Dually chordal graphs appeared first under the name HT-graphs.[2]
Dually chordal graphs are the clique graphs of chordal graphs,[3] i.e., the intersection graphs of maximal cliques of chordal graphs.
The following properties are equivalent:[4]
- G has a maximum neighborhood ordering.
- There is a spanning tree T of G such that any maximal clique of G induces a subtree in T.
- The closed neighborhood hypergraph N(G) of G is a hypertree.
- The maximal clique hypergraph of G is a hypertree.
- G is the 2-section graph of a hypertree.
The condition on the closed neighborhood hypergraph also implies that a graph is dually chordal if and only if its square is chordal and its closed neighborhood hypergraph has the Helly property.

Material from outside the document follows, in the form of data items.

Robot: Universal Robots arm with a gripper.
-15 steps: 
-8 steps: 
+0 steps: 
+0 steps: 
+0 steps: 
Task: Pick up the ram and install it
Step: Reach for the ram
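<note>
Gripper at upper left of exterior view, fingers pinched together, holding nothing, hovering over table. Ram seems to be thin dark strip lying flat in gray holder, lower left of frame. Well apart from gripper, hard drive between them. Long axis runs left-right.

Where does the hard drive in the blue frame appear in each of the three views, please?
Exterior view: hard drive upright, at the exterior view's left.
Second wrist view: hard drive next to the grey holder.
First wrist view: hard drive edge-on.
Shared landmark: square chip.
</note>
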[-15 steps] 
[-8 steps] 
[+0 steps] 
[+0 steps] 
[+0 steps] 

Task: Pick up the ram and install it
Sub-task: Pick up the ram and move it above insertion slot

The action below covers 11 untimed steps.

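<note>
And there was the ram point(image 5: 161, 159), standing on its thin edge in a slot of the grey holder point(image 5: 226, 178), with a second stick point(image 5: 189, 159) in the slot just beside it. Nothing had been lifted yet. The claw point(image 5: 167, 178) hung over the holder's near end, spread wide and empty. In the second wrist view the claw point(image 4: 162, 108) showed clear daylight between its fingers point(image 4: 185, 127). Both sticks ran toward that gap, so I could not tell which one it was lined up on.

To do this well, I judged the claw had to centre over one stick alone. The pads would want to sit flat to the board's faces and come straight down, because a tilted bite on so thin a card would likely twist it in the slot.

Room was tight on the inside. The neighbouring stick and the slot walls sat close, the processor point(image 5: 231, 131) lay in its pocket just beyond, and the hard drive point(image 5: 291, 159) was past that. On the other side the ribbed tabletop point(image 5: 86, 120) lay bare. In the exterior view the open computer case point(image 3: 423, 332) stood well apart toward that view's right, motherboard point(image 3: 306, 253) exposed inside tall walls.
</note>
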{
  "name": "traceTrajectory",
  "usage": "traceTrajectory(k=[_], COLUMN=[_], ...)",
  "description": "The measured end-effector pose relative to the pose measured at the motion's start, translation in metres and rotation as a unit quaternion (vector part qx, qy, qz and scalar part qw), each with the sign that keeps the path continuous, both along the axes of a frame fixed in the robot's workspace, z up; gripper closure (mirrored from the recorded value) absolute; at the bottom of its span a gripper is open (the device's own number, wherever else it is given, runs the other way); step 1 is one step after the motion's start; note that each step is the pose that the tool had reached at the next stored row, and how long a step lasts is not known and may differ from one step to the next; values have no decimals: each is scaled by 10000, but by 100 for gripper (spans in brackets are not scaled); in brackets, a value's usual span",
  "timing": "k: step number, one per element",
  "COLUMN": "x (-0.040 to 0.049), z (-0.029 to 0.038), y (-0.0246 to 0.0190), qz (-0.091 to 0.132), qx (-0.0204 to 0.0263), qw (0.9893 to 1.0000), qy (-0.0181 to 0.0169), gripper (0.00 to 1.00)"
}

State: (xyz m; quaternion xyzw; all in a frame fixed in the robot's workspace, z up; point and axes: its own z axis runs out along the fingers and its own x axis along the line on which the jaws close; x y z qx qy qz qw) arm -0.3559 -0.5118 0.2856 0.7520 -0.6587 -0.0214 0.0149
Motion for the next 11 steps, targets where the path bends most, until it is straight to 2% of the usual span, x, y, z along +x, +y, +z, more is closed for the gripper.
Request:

In De Caria & Gutierrez (2012) dually chordal graphs are characterized in terms of separator properties. In Brešar (2003) it was shown that dually chordal graphs are precisely the intersection graphs of maximal hypercubes of graphs of acyclic cubical complexes.
The structure and algorithmic use of doubly chordal graphs is given by Moscarini (1993). These are graphs which are chordal and dually chordal.
Recognition
Dually chordal graphs can be recognized in linear time, and a maximum neighborhood ordering of a dually chordal graph can be found in linear time.[5]